EXERCISE DETAILS :: Repeat the whole of the data, keeping every detail the same.
----
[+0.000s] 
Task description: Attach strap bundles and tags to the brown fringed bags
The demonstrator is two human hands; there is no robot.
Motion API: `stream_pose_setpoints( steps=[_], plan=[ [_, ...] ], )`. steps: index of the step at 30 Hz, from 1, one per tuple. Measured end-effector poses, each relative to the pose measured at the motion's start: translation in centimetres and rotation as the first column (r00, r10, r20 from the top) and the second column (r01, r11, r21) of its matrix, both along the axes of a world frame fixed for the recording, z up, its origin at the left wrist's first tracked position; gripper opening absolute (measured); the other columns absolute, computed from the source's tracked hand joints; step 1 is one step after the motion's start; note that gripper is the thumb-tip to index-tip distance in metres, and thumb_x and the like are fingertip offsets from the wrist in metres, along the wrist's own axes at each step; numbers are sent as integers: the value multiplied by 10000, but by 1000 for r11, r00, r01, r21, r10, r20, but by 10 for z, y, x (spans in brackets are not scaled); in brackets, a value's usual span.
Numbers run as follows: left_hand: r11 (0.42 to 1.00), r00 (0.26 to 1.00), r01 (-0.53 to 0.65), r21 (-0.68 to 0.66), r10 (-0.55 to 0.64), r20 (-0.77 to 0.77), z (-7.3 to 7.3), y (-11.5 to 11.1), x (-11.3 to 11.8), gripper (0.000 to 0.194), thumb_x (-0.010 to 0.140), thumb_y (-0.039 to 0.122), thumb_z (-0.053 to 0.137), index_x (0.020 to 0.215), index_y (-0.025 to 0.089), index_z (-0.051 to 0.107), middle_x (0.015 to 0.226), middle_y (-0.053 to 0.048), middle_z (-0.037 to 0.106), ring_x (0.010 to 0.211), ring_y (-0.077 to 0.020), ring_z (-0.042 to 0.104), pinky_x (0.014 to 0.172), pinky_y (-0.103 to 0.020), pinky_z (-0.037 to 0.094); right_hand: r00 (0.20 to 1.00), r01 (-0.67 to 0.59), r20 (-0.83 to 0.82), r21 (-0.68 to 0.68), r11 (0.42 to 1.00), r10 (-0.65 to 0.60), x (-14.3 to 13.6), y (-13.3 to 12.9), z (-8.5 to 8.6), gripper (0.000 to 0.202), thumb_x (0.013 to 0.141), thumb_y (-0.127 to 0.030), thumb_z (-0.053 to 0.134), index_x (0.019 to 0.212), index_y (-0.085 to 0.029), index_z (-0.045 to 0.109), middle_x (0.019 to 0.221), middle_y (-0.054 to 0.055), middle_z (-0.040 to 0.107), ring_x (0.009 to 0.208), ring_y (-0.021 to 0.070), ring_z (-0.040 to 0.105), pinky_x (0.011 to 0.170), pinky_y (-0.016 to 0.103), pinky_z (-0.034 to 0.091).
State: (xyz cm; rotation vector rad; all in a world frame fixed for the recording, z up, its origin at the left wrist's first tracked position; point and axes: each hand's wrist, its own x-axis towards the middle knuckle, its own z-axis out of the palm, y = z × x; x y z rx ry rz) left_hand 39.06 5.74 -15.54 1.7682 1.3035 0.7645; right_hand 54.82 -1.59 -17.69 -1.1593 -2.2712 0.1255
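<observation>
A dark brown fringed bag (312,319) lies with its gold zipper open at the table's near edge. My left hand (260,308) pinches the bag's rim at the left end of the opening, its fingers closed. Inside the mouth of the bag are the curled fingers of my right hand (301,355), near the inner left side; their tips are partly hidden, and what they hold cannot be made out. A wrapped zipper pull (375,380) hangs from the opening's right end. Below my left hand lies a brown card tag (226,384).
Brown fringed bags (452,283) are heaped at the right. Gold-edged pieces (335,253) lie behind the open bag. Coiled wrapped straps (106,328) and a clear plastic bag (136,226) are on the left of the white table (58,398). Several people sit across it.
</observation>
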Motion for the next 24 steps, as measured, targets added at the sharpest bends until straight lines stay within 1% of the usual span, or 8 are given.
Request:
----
ANSWER SECTION ::
[+0.000s] 
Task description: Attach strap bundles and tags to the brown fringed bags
The demonstrator is two human hands; there is no robot.
Motion API: `stream_pose_setpoints( steps=[_], plan=[ [_, ...] ], )`. steps: index of the step at 30 Hz, from 1, one per tuple. Measured end-effector poses, each relative to the pose measured at the motion's start: translation in centimetres and rotation as the first column (r00, r10, r20 from the top) and the second column (r01, r11, r21) of its matrix, both along the axes of a world frame fixed for the recording, z up, its origin at the left wrist's first tracked position; gripper opening absolute (measured); the other columns absolute, computed from the source's tracked hand joints; step 1 is one step after the motion's start; note that gripper is the thumb-tip to index-tip distance in metres, and thumb_x and the like are fingertip offsets from the wrist in metres, along the wrist's own axes at each step; numbers are sent as integers: the value multiplied by 10000, but by 1000 for r11, r00, r01, r21, r10, r20, but by 10 for z, y, x (spans in brackets are not scaled); in brackets, a value's usual span.
Numbers run as follows: left_hand: r11 (0.42 to 1.00), r00 (0.26 to 1.00), r01 (-0.53 to 0.65), r21 (-0.68 to 0.66), r10 (-0.55 to 0.64), r20 (-0.77 to 0.77), z (-7.3 to 7.3), y (-11.5 to 11.1), x (-11.3 to 11.8), gripper (0.000 to 0.194), thumb_x (-0.010 to 0.140), thumb_y (-0.039 to 0.122), thumb_z (-0.053 to 0.137), index_x (0.020 to 0.215), index_y (-0.025 to 0.089), index_z (-0.051 to 0.107), middle_x (0.015 to 0.226), middle_y (-0.053 to 0.048), middle_z (-0.037 to 0.106), ring_x (0.010 to 0.211), ring_y (-0.077 to 0.020), ring_z (-0.042 to 0.104), pinky_x (0.014 to 0.172), pinky_y (-0.103 to 0.020), pinky_z (-0.037 to 0.094); right_hand: r00 (0.20 to 1.00), r01 (-0.67 to 0.59), r20 (-0.83 to 0.82), r21 (-0.68 to 0.68), r11 (0.42 to 1.00), r10 (-0.65 to 0.60), x (-14.3 to 13.6), y (-13.3 to 12.9), z (-8.5 to 8.6), gripper (0.000 to 0.202), thumb_x (0.013 to 0.141), thumb_y (-0.127 to 0.030), thumb_z (-0.053 to 0.134), index_x (0.019 to 0.212), index_y (-0.085 to 0.029), index_z (-0.045 to 0.109), middle_x (0.019 to 0.221), middle_y (-0.054 to 0.055), middle_z (-0.040 to 0.107), ring_x (0.009 to 0.208), ring_y (-0.021 to 0.070), ring_z (-0.040 to 0.105), pinky_x (0.011 to 0.170), pinky_y (-0.016 to 0.103), pinky_z (-0.034 to 0.091).
State: (xyz cm; rotation vector rad; all in a world frame fixed for the recording, z up, its origin at the left wrist's first tracked position; point and axes: each hand's wrist, its own x-axis towards the middle knuckle, its own z-axis out of the palm, y = z × x; x y z rx ry rz) left_hand 39.06 5.74 -15.54 1.7682 1.3035 0.7645; right_hand 54.82 -1.59 -17.69 -1.1593 -2.2712 0.1255
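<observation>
A dark brown fringed bag (312,319) lies with its gold zipper open at the table's near edge. My left hand (260,308) pinches the bag's rim at the left end of the opening, its fingers closed. Inside the mouth of the bag are the curled fingers of my right hand (301,355), near the inner left side; their tips are partly hidden, and what they hold cannot be made out. A wrapped zipper pull (375,380) hangs from the opening's right end. Below my left hand lies a brown card tag (226,384).
Brown fringed bags (452,283) are heaped at the right. Gold-edged pieces (335,253) lie behind the open bag. Coiled wrapped straps (106,328) and a clear plastic bag (136,226) are on the left of the white table (58,398). Several people sit across it.
</observation>
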Motion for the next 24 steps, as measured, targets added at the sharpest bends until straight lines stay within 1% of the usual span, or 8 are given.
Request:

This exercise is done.